New Writing

Thirroul, 1984

Bella Peacock

Thursday night was Ladies Night at Ryan’s Pub. A lonely sign standing in the heavy heat announced half-price bubbles, wine and vodka Screwdrivers. Expectantly the pub prepared. Singlets tucked into shorts, curls crudely combed, bleached eyebrows flatted with spit. Ladies came for the halfpriced drinks, and for the lack of other options. They came to momentarily escape the cooked concrete, baked and crumbling like biscuit. Ladies came to escape their reality. Women too are not impervious to that need. The air inside Ryan’s was thick; belligerent words settled in the carpet. Heavy curtains shielded from the world outside. Sometimes, when the door laid shut long enough, it could feel like the suburbs, the homes, the lives beyond the four walls had melted away.

Ryan’s Pub was on the corner, across the road from the Bettie’s Pies, the bottle-o, and Thai Riffic, the town’s only restaurant. Beyond that, dead grass and brown brick houses. In one of those houses, the one with the rusted red roof, lived Kate Bougie. Next door to her lived Emma Thompson. Every Thursday for the last year the pair would meet on the crusty lawn and walk together to the pub. Emma and Kate had been neighbours since they were eight, and now, at nineteen, their alliance was as strong as their brick houses. Everyone knew it.

When puberty met Emma it flattened her stomach and evened her freckly skin, but when it reached Kate it had run out of charity, giving her only an uncomfortable awareness of her broad hips and wooden movements, followed by a few spots. Next to her pretty friend, Kate was always in second place. Emma worked at the fish and chip shop and Kate was a checkout chick at Coles, and on their lunch break Emma would sneak potato scallops with chicken salt for them to eat and the two sat out front the fire station giggling and gossiping.

“I better get goin’ now Kate. Marge is on her rags or somethin’, she’s a dragon today. But see ya tonight, yeah?”
“Yeah, but I’ll hav’ta meet ya there tonight. Gon’ come a bit later,” replied Kate.
“Aw what? Ya know I hate goin’ in there alone.”
“Yeah, but I’m gonna be bringin’ someone tonight. Just to like, show ‘em round”
“A boy?!” Emma gawked.
“You’ll see”
“Come on, tell!”
“Nah, you’ll see. Be there 8.30, promise. Cya!” said Kate, throwing her friend a smile.
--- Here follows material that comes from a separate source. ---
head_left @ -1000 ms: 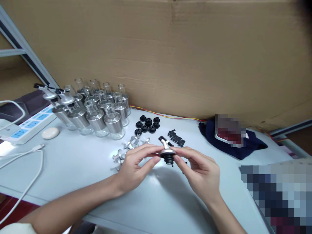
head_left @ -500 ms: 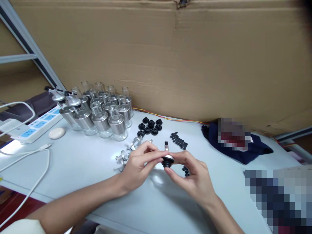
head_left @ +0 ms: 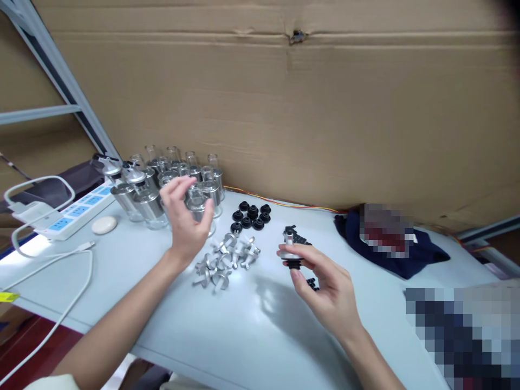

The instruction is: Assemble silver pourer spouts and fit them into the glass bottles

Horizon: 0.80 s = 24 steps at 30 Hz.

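Held upright between the thumb and fingers of my right hand (head_left: pixel 327 284) is a bottle pourer (head_left: pixel 290 254), with a silvery metal top and a black ribbed stopper below. My left hand (head_left: pixel 184 225) is raised and empty, fingers curved and apart, in front of the glass bottles (head_left: pixel 148 206) with metal sleeves. It hides part of the front bottles; whether it touches one I cannot tell. Loose metal pourer tops (head_left: pixel 224 261) lie in a pile between my hands. Behind them sit several black ribbed stoppers (head_left: pixel 252 212).
Small black strips (head_left: pixel 300 237) and tiny black caps (head_left: pixel 312 283) lie by my right hand. Two left bottles carry pourers (head_left: pixel 134 174). A power strip (head_left: pixel 81 211), white cable (head_left: pixel 90 271) and white oval object (head_left: pixel 104 225) are left. Dark blue cloth (head_left: pixel 349 233) lies right.
My left hand has let go of the pourer and moved left and up to the bottles, its fingers now apart. My right hand keeps the pourer, slightly further right. The view has tilted up a little.
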### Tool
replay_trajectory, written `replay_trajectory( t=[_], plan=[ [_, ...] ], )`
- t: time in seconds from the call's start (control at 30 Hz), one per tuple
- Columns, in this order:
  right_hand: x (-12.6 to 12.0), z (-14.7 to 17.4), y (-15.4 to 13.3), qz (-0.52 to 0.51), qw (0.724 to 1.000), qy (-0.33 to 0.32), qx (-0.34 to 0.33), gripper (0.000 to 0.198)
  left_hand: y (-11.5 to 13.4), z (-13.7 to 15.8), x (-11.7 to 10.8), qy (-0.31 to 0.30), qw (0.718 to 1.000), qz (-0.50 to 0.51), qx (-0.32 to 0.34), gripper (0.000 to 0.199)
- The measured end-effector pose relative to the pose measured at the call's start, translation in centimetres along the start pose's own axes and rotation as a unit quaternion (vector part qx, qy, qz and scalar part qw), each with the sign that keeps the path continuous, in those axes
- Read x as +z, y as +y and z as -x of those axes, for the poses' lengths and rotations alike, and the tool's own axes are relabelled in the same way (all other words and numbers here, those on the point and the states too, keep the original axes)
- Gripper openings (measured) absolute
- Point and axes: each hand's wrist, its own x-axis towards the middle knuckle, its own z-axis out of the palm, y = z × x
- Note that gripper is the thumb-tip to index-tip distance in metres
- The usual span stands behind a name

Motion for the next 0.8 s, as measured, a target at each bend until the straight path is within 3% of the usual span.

Emma stood in front of Ryan’s Pub, unsure. Through the narrow slit of glass in the door she could see the bar, chock with Jim Beam, Bacardi and beer. Even though Emma had been there many times before, her legs stiffened at the thought of going in alone. She sucked down a few fags before someone walked by, on their way inside.
“Oi, Justin. Can ya tell Pete I’m lookin’ for ‘im?”
“Yeah, no wukkas. I’ll send ‘im out.”
“Cheers Jus. How’s ya mum doin’ then?”
“Yeah, alright. Still a bit rough round the edges, but she’s comin’ good.”
“Aw good. Good to hear.”
Justin pushed the door open and the stench of stale beer filled Emma’s nostrils. Why did they come here? Because they were in the middle of bum-fuck nowhere, and there was nothing better to do, that’s why. Sometimes (all the time, if she could bring herself to admit it) Emma hated living there. Kate and her often talked about moving away. Moving to the city, to Sydney, anywhere. But no one moved far.
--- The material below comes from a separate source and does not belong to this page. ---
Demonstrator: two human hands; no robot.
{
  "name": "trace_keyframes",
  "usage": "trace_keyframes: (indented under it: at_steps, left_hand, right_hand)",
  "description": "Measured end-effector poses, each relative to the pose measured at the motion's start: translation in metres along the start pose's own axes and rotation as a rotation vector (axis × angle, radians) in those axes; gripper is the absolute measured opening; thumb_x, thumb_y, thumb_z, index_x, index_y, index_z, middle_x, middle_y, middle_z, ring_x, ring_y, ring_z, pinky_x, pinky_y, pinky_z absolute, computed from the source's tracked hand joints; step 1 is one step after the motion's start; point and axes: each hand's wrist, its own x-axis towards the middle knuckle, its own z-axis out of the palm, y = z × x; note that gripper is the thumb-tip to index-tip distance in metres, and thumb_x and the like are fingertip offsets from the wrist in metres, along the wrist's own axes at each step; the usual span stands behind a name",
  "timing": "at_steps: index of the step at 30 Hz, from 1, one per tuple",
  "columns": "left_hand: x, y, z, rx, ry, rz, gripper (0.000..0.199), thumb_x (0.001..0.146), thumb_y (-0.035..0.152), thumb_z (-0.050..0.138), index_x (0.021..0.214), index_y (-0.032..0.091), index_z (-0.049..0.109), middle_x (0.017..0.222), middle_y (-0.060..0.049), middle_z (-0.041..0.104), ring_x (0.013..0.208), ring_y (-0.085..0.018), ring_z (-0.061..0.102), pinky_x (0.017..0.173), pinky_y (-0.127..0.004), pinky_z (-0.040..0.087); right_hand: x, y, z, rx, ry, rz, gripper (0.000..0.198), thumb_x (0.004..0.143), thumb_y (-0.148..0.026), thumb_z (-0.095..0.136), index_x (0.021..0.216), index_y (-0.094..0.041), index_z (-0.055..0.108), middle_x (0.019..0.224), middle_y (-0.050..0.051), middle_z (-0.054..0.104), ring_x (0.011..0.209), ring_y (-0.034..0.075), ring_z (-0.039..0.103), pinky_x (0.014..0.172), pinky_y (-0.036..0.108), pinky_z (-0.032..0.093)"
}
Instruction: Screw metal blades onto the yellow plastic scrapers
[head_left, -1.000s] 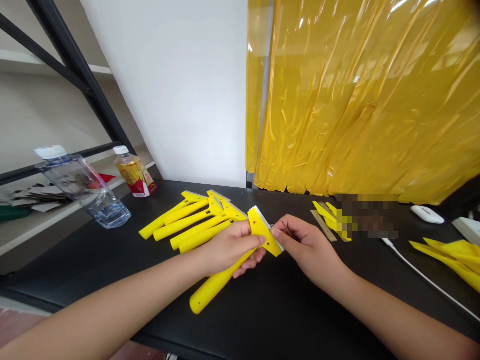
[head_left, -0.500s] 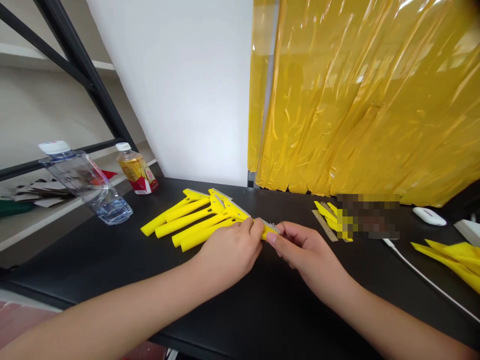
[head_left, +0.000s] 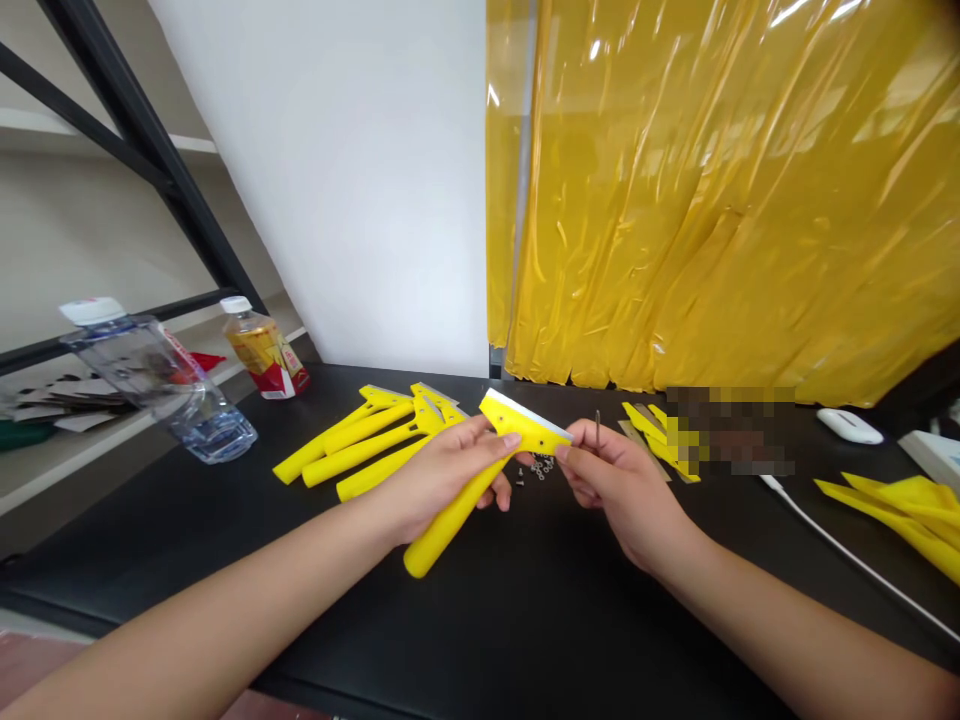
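My left hand [head_left: 439, 470] is closed on a yellow scraper [head_left: 461, 512], its thumb across the neck below the wide head. The scraper is tilted, handle toward me, with a pale strip along the head's far edge. At the right end of that head, the thumb and fingers of my right hand [head_left: 619, 485] pinch it. A thin, dark metal rod [head_left: 598, 428] sticks up from the right hand's fingers; its lower part is hidden. Several more yellow scrapers [head_left: 360, 450] lie side by side just left. Small screws and nuts [head_left: 538, 466] lie on the table behind the held scraper.
On the black table [head_left: 540, 610] a clear bottle [head_left: 169, 390] and a drink bottle [head_left: 266, 350] stand at left. Flat yellow pieces [head_left: 660, 440] lie right of my hands, near a white cable [head_left: 832, 540], a white case [head_left: 849, 425] and more yellow parts [head_left: 900, 510].
The held scraper has been lifted off the row and drawn toward me, its head now facing up. My left grip has turned so the thumb shows on top. The small hardware has come into view.
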Motion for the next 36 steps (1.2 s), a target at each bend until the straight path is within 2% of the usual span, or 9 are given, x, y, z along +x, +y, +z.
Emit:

“Oi Pete, ya missus is lookin’ f’ya. She’s havin’ a fag out the front.”
“Oath. Cheers mate,” replied Pete, emerging from the pool room.
Pete’s eyes screwed up in the sudden light of the slumped sun. “Where’s Kate?” he asked, looking around.
“Dunno. She said she’d meet me here later or som’in. Gonna bring a new friend with ‘er”
“T’ Ryan’s? Good luck!”
“Yeah dunno, she didn’t say much. Bit of a mystery.”

Walking inside, even with Pete, (strong, tall, bleached Pete) Emma was unpleasantly self-aware. Normally with Kate she didn’t register how outnumbered she was. With Kate she was in a team, she had an ally; they created a bubble. Tonight she was alone. Alone among men and a handful of ladies with fading hair. Her young body in its probably-too-short summer dress felt exposed, naked. Somewhere vague this discomfort registered with Pete, and he slung his thick arm around her shoulder.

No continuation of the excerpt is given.